AFP, published on Friday, September 09, 2022 at 9:37 p.m.
“Get started in the luxury leather goods industry, no experience required, send your CV”. The Sofama company is displayed in 4×3 on the panels of Saint-Etienne (Loire), in the hope of alleviating the shortage of labor which affects the subcontractors of high-end leather, in the region as elsewhere in France.
“This approach is a first for us, because luxury traditionally evolves in discretion. But we must find solutions to attract new candidates”, explains to AFP Vincent Rabérin, the boss of Sofama, who works with large houses. luxury.
With a growing workforce – 140 employees when the company took over in 2010, more than 1,000 today – and a turnover of 70 million euros, he is one of those who have fully benefited from the success of French luxury in Asia and America. The sector is dominated by the performance of Louis Vuitton, Hermès, Chanel… main contractors for subcontractors.
“With a double-digit annual growth rate over the past decade, recruitment has become the main problem for these subcontractors, more than the supply of quality raw materials”, notes Thierry Voisin, training director at the Technical Center of the Leather.
Sofama must thus make regarding fifty recruitments by the end of the year. After the 4x3s, a poster campaign is planned in bus shelters in the Vichy region, where three of its workshops are located.
His boss is convinced of this: “we must make our sector and its outlets known, and make it globally more attractive through remuneration of course but also career plans, by changing our business model”.
– “Cult of secrecy” –
A member of the CGT textile and leather goods federation, Thomas Vacheron also sees the labor shortage as an opportunity for the big houses to “reduce their margins for the benefit of subcontractors”. And to reduce “the pressure on production rates so that these jobs become more attractive”.
According to him, there is a “real problem of purchasing power” for “employees who travel long distances to get to workshops located in rural areas”, once morest remuneration barely above the minimum wage.

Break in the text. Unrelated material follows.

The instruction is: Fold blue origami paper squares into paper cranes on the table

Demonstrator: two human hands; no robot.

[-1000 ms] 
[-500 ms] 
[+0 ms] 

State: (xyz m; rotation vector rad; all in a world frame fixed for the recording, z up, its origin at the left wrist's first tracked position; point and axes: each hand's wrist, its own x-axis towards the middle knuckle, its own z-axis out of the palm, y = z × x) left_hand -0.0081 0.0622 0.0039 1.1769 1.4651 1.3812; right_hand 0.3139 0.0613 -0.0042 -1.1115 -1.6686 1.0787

The Auvergne Rhône-Alpes region concentrates a large part of French production of high-end leather goods, with nearly 7,500 employees”, out of the 27,000 identified in France, according to figures from Pôle Emploi.
“We are trying to encourage vocations, especially among men who are still few in these manual leatherwork trades where great needs are felt”, explains Fathi Janier, Industry project manager at the regional management of Pôle Emploi.
His advice to employers is to “communicate on social networks”, but the cult of secrecy remains significant in an industrial world constrained by confidentiality commitments and security imperatives.
To protect itself from covetousness, a Puy-de-Dôme subcontractor thus assumes that it does not have a website. Another refuses to comment on the next construction of a large workshop in the region of Saint-Etienne.
Isabelle Allard, Sofama’s HRD, insists on training and hopes “that the National Education expand its initial training offer in leather goods from the CAP to the BTS via the Bac Pro”, in parallel with that intended for job seekers or to professional retraining.
In the meantime, like several big houses, the company has created its own training structure, the “SB Academy” and trained more than 600 people since 2017.
Despite a year 2020 marked by many weeks of production stoppage, the health crisis has not slowed down the growth of the sector. The year 2021 was that of all records and the trend does not seem to be reversing.